Pour cela, la méthode consiste à étudier d’une part, le travail en lui-même, pour découvrir quelles sont les innovations de ce groupe professionnel dans la résolution d’un problème donné. Il s’agit d’autre part, d’étudier les relations avec les autres groupes professionnels en compétition pour le monopole de la compétence, pour découvrir les stratégies professionnelles de reconnaissance à l’égard des clients et de l’État.

Avec le programme emplois-jeunes, apparaît de manière récurrente l’idée de professionnaliser les emplois créés. Mais que recouvre ce terme pour les acteurs ? Et dans quelle mesure l’utiliser pour la recherche sur ces nouveaux emplois de médiateurs sociaux ?

L’injonction de professionnalisation doit être replacée dans l’histoire des politiques de lutte contre le chômage. Elle est particulièrement forte pour les emplois de service. Si elle est apparue dans les années 80 associée à l’objectif d’acquisition de qualifications, elle apparaît aujourd’hui de plus en plus associée à la notion de compétences. Une attention particulière est accordée aux compétences relationnelles supposées transversales à la plupart des emplois de services.

Le programme emplois-jeunes paraît appuyer cette logique de professionnalisation par la valorisation des compétences. Ce sont la plupart du temps des compétences relationnelles que l’on demande aux jeunes recrutés pour les emplois de médiateurs sociaux. Il faut cependant noter la persistance de l’objectif de qualification puisque des diplômes (CAP agent de prévention et de médiation créé par le GRETA) validant l’expérience de médiateur notamment, sont progressivement mis en place pour faire reconnaître ces emplois.

En fait, le volet professionnalisation des emplois-jeunes recouvre deux types de questionnements : l’un se centre sur la création de nouveaux métiers émergents, l’autre sur la transférabilité des compétences acquises par les jeunes en situation d’emploi.

Vivre en Ville est traversée par ces deux types d’orientation. Mais, peu à peu, l’association va s’engager dans la deuxième logique, en essayant d’aider les agents de médiation à transférer leur expérience et les compétences acquises vers d’autres emplois plus solidement établis.

Partant de là, j’ai posé l’hypothèse que les emplois de médiateurs de Vivre en Ville étaient des métiers en voie de professionnalisation, et de ce fait il fallait mettre en évidence la plus-value de ces emplois par rapport aux professions avec lesquelles les médiateurs intervenaient. Il s’agissait d’étudier ces emplois de médiateurs en tant que rôles sociaux dans un environnement social.

Il m’a semblé opportun de parler de ces activités comme de nouvelles « professionnalités » dans le champ des métiers de la relation avec les publics en difficulté.
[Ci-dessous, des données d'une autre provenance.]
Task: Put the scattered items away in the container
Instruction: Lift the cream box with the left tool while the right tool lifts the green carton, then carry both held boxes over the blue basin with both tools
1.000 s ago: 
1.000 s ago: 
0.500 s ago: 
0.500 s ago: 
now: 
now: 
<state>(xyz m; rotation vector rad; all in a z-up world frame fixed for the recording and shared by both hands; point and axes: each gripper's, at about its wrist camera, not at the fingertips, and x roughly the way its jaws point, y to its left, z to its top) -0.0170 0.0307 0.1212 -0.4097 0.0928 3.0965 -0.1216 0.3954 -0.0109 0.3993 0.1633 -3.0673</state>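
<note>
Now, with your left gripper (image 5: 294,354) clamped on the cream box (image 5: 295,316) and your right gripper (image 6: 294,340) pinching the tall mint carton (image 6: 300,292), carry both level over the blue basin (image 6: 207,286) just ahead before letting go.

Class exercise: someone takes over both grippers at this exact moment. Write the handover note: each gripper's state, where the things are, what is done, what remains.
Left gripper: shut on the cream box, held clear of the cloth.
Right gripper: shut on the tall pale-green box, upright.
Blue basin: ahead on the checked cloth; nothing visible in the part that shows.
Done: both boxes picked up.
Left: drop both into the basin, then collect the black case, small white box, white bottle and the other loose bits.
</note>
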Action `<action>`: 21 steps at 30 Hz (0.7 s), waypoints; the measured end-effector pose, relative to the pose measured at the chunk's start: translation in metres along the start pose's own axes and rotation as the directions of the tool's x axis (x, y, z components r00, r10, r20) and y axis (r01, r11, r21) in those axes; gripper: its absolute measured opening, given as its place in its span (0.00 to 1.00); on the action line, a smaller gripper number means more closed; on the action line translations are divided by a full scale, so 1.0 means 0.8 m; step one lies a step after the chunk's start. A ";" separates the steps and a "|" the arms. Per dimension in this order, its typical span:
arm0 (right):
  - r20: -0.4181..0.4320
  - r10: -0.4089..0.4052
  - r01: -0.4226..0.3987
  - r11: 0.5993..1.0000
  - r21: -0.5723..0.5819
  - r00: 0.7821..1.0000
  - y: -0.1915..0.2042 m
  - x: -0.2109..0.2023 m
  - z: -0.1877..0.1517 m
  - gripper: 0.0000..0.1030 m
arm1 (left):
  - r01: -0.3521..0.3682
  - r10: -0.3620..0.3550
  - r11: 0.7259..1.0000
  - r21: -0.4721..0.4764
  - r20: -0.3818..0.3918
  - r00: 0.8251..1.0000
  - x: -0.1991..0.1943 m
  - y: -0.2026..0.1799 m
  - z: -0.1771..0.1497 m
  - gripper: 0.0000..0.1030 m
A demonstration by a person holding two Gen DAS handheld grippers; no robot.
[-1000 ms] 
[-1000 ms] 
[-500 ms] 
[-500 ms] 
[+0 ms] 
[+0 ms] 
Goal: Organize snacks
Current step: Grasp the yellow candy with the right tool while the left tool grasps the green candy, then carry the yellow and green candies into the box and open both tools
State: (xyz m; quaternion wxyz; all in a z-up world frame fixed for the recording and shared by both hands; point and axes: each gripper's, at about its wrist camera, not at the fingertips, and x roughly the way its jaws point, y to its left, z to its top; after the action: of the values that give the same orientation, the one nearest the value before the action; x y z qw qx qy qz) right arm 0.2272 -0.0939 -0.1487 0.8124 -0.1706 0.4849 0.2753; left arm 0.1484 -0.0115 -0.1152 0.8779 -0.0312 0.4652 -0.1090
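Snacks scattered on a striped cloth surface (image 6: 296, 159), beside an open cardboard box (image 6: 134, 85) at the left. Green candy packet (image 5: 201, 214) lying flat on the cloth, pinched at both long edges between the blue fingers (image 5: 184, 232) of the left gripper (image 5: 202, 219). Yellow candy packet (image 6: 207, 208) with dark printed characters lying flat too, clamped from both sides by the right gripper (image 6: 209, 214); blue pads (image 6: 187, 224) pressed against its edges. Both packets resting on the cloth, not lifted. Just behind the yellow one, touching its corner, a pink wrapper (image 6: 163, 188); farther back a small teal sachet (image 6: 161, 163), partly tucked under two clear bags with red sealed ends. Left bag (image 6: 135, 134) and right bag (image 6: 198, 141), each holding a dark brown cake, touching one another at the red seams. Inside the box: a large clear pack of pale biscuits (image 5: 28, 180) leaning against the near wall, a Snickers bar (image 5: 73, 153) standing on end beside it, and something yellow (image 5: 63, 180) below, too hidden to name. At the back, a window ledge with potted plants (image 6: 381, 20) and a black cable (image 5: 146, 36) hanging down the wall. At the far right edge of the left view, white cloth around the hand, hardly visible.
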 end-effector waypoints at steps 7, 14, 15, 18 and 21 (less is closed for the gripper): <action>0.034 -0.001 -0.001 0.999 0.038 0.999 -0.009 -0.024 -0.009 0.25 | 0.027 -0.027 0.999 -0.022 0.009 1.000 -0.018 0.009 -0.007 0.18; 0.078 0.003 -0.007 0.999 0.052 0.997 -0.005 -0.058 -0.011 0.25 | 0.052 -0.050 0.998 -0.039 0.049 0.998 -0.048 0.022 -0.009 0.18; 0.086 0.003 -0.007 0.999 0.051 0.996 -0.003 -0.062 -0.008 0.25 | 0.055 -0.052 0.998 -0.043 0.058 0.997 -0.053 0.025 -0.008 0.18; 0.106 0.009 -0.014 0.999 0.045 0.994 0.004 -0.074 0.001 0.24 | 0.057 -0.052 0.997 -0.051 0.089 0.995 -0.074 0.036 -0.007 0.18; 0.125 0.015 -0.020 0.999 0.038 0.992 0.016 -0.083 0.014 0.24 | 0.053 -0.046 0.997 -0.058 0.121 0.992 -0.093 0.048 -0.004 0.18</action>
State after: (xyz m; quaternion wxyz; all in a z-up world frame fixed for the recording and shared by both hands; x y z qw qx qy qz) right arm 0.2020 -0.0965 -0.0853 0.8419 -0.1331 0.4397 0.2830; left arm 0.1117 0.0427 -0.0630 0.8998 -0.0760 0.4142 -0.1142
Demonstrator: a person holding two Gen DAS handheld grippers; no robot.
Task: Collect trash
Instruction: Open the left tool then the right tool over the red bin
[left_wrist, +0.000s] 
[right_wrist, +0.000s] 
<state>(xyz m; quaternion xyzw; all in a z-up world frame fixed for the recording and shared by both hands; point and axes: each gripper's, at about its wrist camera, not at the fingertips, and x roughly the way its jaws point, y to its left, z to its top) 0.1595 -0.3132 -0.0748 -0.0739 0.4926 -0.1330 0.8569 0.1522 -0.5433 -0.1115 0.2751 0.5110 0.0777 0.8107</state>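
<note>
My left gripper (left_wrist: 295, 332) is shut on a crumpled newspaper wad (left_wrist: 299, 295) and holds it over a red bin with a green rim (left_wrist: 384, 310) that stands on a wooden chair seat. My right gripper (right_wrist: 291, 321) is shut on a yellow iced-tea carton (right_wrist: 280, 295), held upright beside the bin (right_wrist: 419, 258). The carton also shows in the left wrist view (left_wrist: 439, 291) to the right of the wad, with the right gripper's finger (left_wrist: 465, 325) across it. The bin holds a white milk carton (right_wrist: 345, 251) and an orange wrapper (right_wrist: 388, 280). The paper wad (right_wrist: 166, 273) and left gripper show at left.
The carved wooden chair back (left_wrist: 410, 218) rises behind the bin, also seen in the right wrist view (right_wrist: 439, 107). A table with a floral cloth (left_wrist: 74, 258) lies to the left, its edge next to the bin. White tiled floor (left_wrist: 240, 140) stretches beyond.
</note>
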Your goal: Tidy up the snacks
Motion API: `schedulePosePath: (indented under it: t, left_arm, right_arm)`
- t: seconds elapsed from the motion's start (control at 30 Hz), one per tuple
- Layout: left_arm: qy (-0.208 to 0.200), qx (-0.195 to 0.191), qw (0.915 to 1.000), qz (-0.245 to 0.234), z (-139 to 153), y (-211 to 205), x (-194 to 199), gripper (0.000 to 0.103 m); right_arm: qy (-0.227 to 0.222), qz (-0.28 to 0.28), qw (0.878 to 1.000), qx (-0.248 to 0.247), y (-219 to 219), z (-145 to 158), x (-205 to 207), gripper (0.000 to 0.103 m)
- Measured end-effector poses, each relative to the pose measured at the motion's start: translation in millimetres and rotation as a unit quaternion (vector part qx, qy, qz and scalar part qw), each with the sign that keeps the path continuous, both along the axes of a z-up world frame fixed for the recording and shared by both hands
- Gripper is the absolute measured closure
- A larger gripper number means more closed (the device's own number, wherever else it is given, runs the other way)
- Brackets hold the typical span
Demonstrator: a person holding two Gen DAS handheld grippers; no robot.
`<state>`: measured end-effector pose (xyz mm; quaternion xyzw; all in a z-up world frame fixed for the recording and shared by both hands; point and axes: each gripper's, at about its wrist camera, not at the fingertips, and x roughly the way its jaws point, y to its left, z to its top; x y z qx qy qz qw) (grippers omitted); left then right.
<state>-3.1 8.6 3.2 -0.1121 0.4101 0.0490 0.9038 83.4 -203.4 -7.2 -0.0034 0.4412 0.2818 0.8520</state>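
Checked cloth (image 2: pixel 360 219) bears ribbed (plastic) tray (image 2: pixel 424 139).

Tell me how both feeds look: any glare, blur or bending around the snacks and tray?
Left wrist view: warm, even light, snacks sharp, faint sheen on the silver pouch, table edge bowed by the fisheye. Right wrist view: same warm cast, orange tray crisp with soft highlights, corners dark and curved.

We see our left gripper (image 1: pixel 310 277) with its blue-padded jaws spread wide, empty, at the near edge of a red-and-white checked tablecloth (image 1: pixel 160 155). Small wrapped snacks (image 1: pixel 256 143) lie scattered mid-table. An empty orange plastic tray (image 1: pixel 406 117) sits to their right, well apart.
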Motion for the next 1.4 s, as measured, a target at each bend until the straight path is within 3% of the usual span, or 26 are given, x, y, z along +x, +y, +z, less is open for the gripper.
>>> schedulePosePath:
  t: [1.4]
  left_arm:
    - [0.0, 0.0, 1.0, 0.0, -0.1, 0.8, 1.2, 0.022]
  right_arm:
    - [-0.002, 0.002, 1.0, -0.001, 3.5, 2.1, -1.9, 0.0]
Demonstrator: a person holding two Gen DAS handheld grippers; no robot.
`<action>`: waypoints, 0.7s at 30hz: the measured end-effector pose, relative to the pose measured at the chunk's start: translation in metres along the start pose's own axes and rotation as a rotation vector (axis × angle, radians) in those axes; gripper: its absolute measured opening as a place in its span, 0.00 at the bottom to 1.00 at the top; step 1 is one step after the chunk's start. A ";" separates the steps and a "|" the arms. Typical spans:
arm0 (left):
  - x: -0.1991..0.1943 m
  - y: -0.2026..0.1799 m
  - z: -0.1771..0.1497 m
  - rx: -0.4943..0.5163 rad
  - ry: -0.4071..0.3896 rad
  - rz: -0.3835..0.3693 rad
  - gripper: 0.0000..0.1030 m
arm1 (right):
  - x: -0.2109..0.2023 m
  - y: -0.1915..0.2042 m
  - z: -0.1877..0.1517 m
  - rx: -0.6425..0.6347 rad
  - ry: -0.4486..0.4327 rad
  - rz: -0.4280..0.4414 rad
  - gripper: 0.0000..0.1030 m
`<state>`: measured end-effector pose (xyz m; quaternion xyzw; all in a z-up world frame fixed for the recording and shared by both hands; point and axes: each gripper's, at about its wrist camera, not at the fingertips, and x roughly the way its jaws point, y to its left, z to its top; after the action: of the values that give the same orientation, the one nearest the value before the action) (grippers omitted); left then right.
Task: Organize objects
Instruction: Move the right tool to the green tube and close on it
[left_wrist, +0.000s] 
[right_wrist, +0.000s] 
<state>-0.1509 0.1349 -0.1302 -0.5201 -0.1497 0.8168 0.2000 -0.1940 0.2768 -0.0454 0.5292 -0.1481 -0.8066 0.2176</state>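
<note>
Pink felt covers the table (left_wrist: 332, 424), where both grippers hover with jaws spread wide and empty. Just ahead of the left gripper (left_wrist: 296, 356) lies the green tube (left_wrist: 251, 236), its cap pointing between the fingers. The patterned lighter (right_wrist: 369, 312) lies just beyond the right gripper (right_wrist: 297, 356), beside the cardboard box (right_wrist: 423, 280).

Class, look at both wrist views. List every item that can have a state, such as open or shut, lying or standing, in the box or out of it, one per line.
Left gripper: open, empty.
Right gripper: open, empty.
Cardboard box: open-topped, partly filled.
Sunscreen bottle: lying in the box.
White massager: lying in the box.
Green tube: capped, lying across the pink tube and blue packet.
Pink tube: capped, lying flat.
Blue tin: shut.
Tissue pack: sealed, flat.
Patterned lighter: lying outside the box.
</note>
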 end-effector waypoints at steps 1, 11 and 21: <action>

Nous définissons le terme « professionnalité » comme mode d’exercice d’un métier. Ici, nous posons l’hypothèse que les agents de médiation ont apporté un mode nouveau d’intervention auprès des publics des services publics et du travail social.

Cependant, la professionnalité des agents de médiation est apparue liée à leur expérience sociale des quartiers en difficulté, et au fait qu’ils étaient d’origine maghrébine. Ce qui m’a amenée à poser que la professionnalité des agents de médiation est fondée sur leurs « compétences expérientielles » et plus précisément sur leur ethnicité.

Vivre en Ville se développait dans le cadre de la politique de la ville toulousaine, et en interaction avec des services publics. L’analyse des emplois de Vivre en Ville pouvait donc apporter un éclairage sur la politique de la ville toulousaine.